Despite recent algorithm changes aimed at improving search quality, Google News continues to face challenges with AI-generated spam content appearing in its top results, frequently outranking original reporting.

Wired reports that while artificial intelligence becomes more commonplace across the internet, Google News finds itself grappling with a persistent issue: the proliferation of AI-generated spam content in its search results. This problem persists even after the search giant implemented significant algorithm updates earlier this year to combat unhelpful and unoriginal content.

The issue came to light when a journalist, while searching for information on Adobe’s AI policies, stumbled upon a plagiarized article at the top of Google News results. The article, published on a website called Syrus #Blog, was a near-exact copy of a piece originally published by Wired, with only minor alterations in phrasing. Further investigation revealed that this was not an isolated incident, as similar plagiarized content was found in multiple languages, affecting articles from various reputable news sources.

Elizabeth Tucker, a director of product management at Google, had announced in April that the company had completed a major rollout of changes to its search engine ranking system. These updates were intended to reduce low-quality, unoriginal content in search results by 45 percent. However, the persistence of AI-generated spam in Google News suggests that the problem is far from solved.

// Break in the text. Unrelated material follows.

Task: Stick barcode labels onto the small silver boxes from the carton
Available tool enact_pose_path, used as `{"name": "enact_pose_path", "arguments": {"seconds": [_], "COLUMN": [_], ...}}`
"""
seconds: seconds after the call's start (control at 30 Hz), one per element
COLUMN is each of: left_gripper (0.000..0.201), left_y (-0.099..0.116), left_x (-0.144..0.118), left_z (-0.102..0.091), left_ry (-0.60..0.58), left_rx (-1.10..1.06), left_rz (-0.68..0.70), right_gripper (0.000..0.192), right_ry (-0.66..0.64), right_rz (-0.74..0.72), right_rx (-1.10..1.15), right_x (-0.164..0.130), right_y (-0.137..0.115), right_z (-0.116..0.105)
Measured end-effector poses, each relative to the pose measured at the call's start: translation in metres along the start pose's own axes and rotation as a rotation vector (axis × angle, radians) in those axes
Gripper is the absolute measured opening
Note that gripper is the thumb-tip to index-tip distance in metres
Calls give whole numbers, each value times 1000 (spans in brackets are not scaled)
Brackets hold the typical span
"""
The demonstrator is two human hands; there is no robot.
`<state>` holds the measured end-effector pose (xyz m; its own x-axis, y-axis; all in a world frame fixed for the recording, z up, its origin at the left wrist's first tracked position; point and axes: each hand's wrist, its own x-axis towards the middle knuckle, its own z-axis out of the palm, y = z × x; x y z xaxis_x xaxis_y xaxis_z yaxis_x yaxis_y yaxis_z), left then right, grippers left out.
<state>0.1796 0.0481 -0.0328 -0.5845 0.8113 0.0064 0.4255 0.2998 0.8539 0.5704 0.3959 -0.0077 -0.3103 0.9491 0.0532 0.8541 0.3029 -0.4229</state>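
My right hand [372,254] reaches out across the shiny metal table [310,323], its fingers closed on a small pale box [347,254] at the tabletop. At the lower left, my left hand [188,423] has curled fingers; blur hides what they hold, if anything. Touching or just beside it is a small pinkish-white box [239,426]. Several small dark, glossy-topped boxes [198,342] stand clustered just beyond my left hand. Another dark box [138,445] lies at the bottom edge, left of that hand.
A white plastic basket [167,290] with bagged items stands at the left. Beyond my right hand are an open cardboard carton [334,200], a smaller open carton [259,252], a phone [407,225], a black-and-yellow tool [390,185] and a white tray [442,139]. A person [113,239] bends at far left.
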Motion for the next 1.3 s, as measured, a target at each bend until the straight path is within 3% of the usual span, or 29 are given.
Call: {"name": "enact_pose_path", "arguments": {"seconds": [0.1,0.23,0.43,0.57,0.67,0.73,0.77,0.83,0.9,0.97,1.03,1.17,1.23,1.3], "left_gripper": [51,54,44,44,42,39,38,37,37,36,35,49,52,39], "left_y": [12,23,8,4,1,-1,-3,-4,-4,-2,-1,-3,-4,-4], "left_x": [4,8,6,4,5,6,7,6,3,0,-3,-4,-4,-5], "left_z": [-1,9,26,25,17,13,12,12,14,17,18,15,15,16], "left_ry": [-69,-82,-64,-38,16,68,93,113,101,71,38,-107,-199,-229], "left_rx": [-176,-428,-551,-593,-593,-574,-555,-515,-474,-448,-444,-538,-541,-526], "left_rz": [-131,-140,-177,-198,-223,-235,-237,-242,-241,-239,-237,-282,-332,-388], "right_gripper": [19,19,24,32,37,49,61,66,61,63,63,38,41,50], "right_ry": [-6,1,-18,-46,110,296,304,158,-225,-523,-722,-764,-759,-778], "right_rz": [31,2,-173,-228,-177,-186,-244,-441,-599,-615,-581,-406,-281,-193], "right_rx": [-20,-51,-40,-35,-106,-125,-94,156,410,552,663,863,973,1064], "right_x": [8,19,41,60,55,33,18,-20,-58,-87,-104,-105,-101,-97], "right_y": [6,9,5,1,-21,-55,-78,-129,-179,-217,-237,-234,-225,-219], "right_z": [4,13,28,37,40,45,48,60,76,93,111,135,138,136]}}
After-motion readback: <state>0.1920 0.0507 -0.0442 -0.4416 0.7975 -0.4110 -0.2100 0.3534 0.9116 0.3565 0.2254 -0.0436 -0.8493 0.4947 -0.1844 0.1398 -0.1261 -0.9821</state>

Lily Ray, senior director of search engine optimization at Amsive, describes this as a “rampant problem” on Google. She notes that many clients have reported instances of their articles being rewritten and republished using AI tools. This practice not only undermines the work of original content creators but also poses a significant challenge to Google’s efforts to provide high-quality, reliable information to its users.

The creators of Syrus #Blog, when contacted, claimed that their content creation process involves AI tools that “analyze and synthesize information from various sources while always respecting intellectual property.” They pointed to a single hyperlink at the bottom of their articles as sufficient attribution. However, SEO experts and content creators argue that this practice falls far short of ethical standards and violates Google’s spam policies.